## PROBLEM STATEMENT
Return, from the data that follows, each line that holds the word "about".

---------------

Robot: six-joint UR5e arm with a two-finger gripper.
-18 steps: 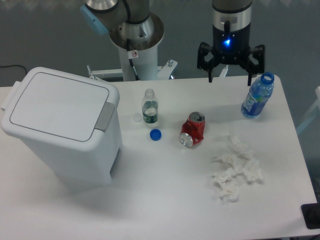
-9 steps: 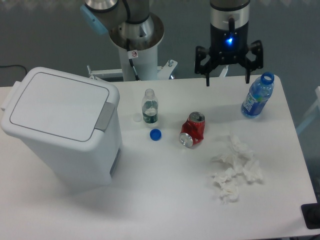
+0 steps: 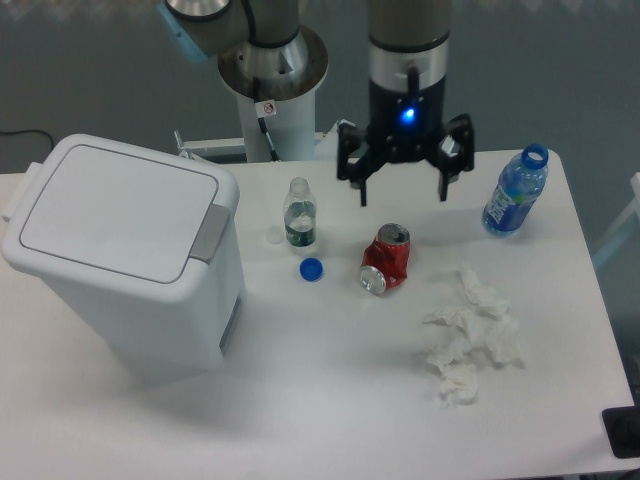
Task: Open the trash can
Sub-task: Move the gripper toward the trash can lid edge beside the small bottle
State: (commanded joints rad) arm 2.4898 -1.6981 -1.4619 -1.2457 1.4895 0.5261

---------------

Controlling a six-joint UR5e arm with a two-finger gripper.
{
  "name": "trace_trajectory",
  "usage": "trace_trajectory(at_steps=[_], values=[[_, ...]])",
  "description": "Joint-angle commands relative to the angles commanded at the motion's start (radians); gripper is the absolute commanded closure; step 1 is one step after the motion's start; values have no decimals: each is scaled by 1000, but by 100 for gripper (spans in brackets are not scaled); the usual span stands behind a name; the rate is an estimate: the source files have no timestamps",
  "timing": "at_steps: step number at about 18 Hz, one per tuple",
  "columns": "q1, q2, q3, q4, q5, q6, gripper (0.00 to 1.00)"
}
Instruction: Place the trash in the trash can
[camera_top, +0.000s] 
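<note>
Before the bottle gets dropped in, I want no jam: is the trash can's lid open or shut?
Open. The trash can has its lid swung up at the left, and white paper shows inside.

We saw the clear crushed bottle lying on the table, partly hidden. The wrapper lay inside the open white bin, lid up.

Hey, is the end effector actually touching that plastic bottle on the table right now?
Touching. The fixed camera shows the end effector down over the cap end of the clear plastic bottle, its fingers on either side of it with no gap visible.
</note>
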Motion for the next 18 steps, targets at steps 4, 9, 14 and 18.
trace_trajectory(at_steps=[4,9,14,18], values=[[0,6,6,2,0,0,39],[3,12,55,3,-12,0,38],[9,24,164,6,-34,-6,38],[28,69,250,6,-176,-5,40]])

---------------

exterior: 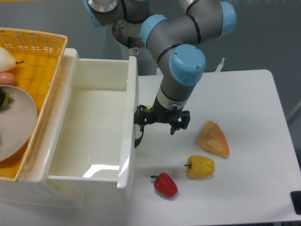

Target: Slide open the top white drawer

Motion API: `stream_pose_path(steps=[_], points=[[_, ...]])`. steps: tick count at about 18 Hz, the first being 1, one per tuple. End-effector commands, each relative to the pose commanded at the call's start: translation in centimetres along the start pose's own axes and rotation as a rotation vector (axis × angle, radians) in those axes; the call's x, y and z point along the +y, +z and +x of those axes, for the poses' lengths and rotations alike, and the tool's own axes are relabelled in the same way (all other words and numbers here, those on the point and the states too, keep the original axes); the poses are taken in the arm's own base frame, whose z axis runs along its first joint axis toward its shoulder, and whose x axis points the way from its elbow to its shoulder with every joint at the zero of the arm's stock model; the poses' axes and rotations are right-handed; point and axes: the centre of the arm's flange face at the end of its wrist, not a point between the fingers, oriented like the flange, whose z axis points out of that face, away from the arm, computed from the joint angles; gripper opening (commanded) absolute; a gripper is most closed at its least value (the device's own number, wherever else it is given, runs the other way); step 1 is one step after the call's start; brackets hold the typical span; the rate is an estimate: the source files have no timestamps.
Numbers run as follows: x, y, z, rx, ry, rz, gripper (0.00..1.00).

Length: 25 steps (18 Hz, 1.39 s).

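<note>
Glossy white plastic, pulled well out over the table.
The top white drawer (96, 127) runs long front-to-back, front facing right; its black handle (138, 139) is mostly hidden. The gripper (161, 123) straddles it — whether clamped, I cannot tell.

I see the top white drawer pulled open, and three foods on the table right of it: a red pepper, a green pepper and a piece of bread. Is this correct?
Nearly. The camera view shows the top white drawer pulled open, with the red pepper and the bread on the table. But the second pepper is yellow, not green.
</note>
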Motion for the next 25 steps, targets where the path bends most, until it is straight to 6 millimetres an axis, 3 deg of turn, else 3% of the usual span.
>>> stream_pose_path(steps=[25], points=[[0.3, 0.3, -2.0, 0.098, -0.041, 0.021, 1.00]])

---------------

## TASK RESPONSE
  "timing": "at_steps: step number at about 18 Hz, one per tuple",
Motion API: `stream_pose_path(steps=[_], points=[[_, ...]])`. steps: tick count at about 18 Hz, the first being 1, one per tuple. End-effector commands, each relative to the pose commanded at the call's start: translation in centimetres along the start pose's own axes and rotation as a rotation vector (axis × angle, radians) in those axes; the call's x, y and z point along the +y, +z and +x of those axes, for the poses' lengths and rotations alike, and the tool's own axes are relabelled in the same way (all other words and numbers here, those on the point and the states too, keep the original axes); the poses are taken in the arm's own base frame, whose z axis runs along its first joint axis toward its shoulder, and whose x axis points the way from its elbow to its shoulder with every joint at the zero of the arm's stock model; the poses' axes and rotations are right-handed; point and axes: the centre of the arm's flange face at the end of its wrist, not a point between the fingers, oriented like the flange, whose z axis points out of that face, away from the arm, computed from the joint angles; gripper opening (commanded) absolute; a gripper is most closed at its least value (the device's own number, wherever else it is given, runs the other way); step 1 is one step after the call's start; brackets hold the typical span; the rate is an estimate: the source files have no timestamps.

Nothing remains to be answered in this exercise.